_副本.jpg)

TAG: A1: According to research, feedback (e.g. result output) is a key factor influencing user trust. It is the most significant and reliable way to increase user trust in AI behavior. 总消费:100.00 

A3: The study found that the feedback of the results can improve the accuracy of the user's predictions (reducing the absolute error), thereby improving the performance of working with AI. However, interpretability does not have as much impact on user task performance as it does on trust. This may mean that we should pay more attention to how to effectively use feedback mechanisms to improve the usefulness and effectiveness of AI-assisted decision-making. 博学网络工作室 四川省成都市Based on large language model generation, there may be a risk of errors.超级版主版块理事人
担忧不会清空明日的烦恼,它只会丧失今日的勇气
- artificial intelligence
271 - Interactive
9 - Xue Zhirong is a designer, engineer, and author of several books; Founder of the Design Open Source Community, Co-founder of MiX Copilot; Committed to making the world a better place with design and technology. This knowledge base will update AI, HCI and other content, including news, papers, presentations, sharing, etc.

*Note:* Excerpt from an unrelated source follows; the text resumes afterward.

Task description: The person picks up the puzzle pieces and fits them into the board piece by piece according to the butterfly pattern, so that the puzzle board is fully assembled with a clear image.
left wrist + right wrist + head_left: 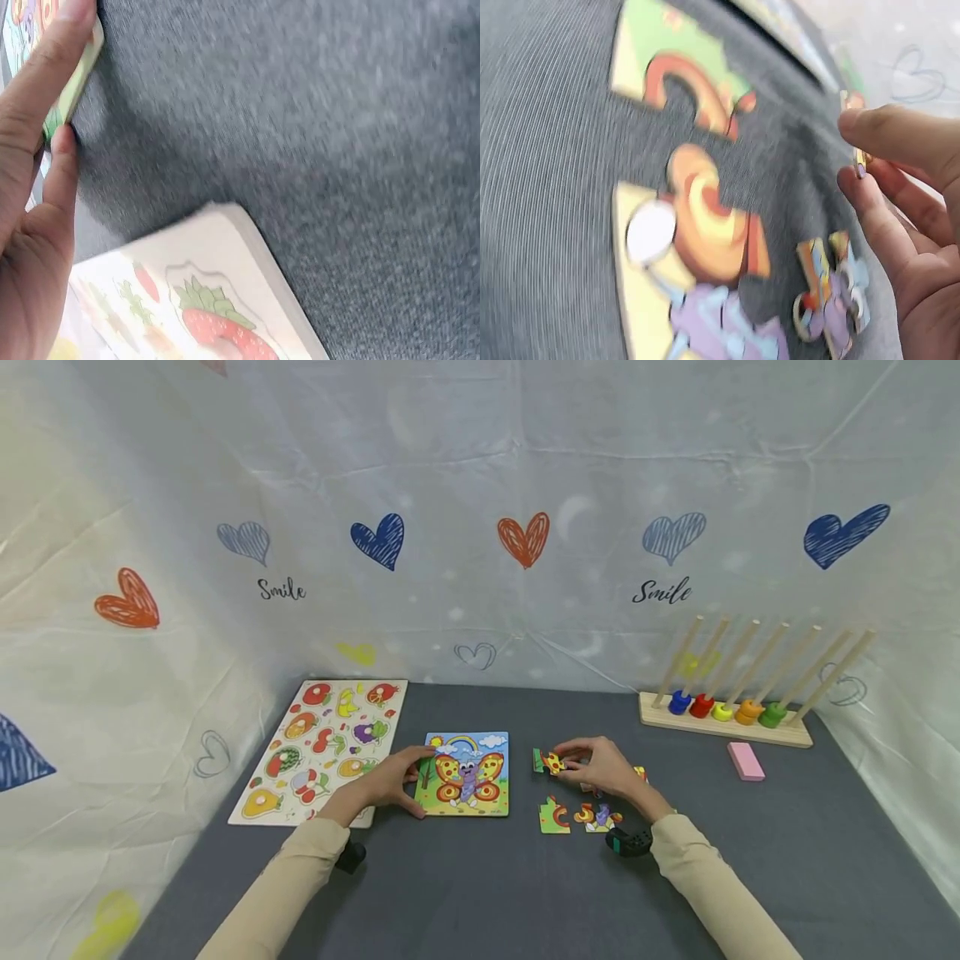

34 - The Interpretability of Artificial Intelligence and the Impact of Outcome Feedback on Trust: A Comparative Study | Xue Zhirong's knowledge base
12 - Q3: How does result feedback and model interpretability affect user task performance?
17 - Problem finding
52
The content is made up of:12 MIT Licensed | Copyright © 2024-present Zhirong Xue's knowledge base4 if ('serviceWorker' in navigator) { window.addEventListener('load', () => { navigator.serviceWorker.register('/template/shoutu42/assets/app/service-worker.js') .then(registration => { console.log('Service Worker registered:', registration); }) .catch(error => { console.log('Service Worker registration failed:', error); }); }); }9
Draw inferences
- Q3: How does result feedback and model interpretability affect user task performance?
- Personal insights
- Draw inferences
- The Interpretability of Artificial Intelligence and the Impact of Outcome Feedback on Trust: A Comparative Study
- The results show that feedback has a more significant impact on improving users' trust in AI than explainability, but this enhanced trust does not lead to a corresponding performance improvement. Further exploration suggests that feedback induces users to over-trust (i.e., accept the AI's suggestions when it is wrong) or distrust (ignore the AI's suggestions when it is correct), which may negate the benefits of increased trust, leading to a "trust-performance paradox". The researchers call for future research to focus on how to design strategies to ensure that explanations foster appropriate trust to improve the efficiency of human-robot collaboration.
- User experience
- Conference
Xue Zhirong is a designer, engineer, and author of several books; Founder of the Design Open Source Community, Co-founder of MiX Copilot; Committed to making the world a better place with design and technology. This knowledge base will update AI, HCI and other content, including news, papers, presentations, sharing, etc.